_Required work_
Give back, word for word, the lines in the listing below from the one holding "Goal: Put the" down to the one holding "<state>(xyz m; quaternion", both ends included.
*** Data shown Section Begins ***
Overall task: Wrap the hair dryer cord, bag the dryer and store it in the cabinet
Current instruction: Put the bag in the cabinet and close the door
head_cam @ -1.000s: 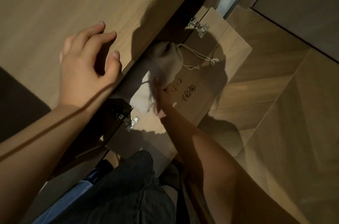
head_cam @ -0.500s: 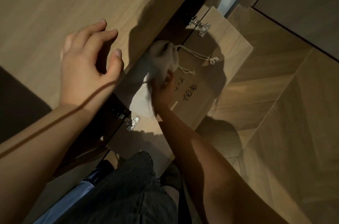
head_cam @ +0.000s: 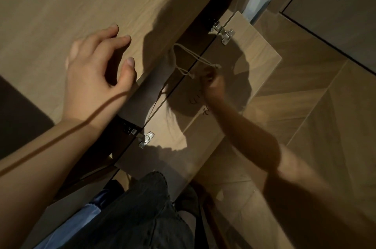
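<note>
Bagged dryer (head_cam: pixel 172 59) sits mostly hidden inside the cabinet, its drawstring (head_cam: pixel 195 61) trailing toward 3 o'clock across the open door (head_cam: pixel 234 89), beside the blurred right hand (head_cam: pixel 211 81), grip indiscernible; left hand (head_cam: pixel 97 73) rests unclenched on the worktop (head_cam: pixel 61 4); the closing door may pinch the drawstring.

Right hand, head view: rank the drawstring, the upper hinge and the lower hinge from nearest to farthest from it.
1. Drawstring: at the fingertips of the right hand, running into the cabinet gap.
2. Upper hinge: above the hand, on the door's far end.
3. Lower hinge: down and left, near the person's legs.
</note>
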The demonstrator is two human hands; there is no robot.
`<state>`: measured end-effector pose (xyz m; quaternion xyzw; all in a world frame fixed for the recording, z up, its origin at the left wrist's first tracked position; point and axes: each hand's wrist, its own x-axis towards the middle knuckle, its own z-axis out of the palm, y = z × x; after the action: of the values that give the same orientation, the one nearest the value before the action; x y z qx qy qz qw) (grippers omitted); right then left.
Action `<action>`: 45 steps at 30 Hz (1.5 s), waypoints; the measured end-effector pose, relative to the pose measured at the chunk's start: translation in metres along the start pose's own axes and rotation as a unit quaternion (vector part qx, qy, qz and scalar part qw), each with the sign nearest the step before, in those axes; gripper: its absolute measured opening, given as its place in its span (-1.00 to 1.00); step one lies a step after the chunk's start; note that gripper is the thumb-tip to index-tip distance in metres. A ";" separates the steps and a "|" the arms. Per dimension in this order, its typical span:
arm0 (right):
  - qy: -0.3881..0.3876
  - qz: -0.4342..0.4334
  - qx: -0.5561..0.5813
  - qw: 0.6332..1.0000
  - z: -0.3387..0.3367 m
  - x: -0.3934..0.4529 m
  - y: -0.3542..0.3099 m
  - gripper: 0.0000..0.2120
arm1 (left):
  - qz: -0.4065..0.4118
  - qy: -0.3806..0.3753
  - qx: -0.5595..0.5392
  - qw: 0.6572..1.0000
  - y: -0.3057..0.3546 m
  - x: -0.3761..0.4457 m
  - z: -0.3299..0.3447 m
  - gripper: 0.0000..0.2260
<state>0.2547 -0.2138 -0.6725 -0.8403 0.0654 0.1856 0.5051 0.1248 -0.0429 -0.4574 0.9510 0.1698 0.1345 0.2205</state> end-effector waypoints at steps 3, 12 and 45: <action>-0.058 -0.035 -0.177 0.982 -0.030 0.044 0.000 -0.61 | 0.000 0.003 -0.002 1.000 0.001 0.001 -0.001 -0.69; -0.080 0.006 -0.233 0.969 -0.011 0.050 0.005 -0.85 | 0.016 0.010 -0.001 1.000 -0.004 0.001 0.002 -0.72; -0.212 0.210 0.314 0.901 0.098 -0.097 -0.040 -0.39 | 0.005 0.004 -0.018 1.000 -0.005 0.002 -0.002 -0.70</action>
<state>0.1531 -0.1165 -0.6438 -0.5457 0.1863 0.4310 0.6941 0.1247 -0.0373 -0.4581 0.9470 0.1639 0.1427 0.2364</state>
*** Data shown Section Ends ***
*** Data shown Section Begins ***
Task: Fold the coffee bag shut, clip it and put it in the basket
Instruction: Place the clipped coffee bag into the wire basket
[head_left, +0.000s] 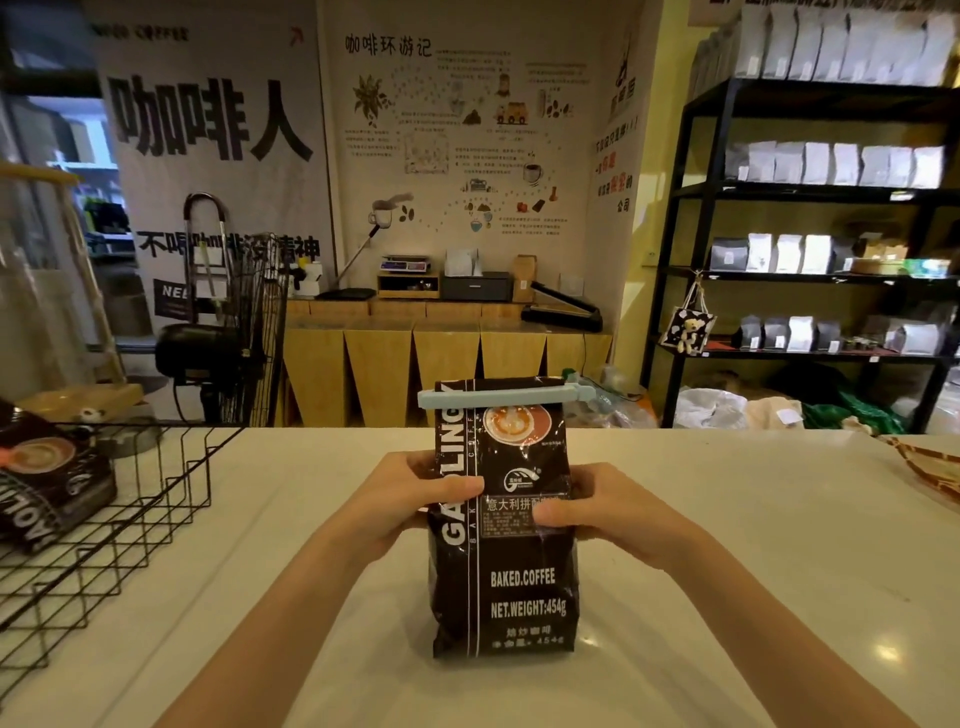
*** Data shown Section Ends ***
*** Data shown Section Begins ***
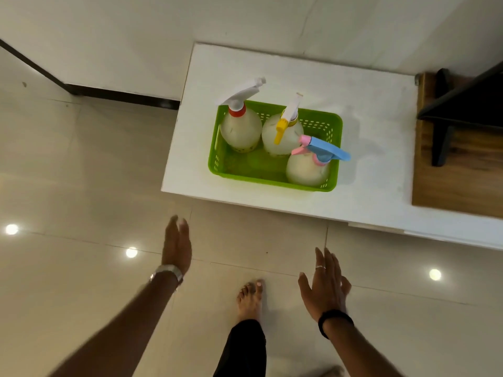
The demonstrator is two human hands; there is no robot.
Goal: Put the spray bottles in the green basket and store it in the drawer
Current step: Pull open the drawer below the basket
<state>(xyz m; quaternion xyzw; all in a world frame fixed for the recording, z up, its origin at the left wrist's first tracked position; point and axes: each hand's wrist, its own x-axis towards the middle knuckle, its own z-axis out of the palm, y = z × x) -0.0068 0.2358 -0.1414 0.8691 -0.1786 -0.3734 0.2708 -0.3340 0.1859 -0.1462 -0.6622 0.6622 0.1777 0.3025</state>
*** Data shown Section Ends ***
_Result for this exercise_
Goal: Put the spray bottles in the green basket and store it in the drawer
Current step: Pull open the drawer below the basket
<state>(xyz m; quaternion xyzw; all in a world frame fixed for the recording, z up, its origin at the left wrist's first tracked position; point and axes: each hand's wrist, its own x-axis towards the middle knuckle, its own z-axis out of the palm, y = z × x) -0.0068 0.2358 -0.1414 0.8691 -0.1786 -0.3734 0.2708 -0.3340 0.1859 -0.1462 -0.6622 0.6622 0.1777 0.3025</state>

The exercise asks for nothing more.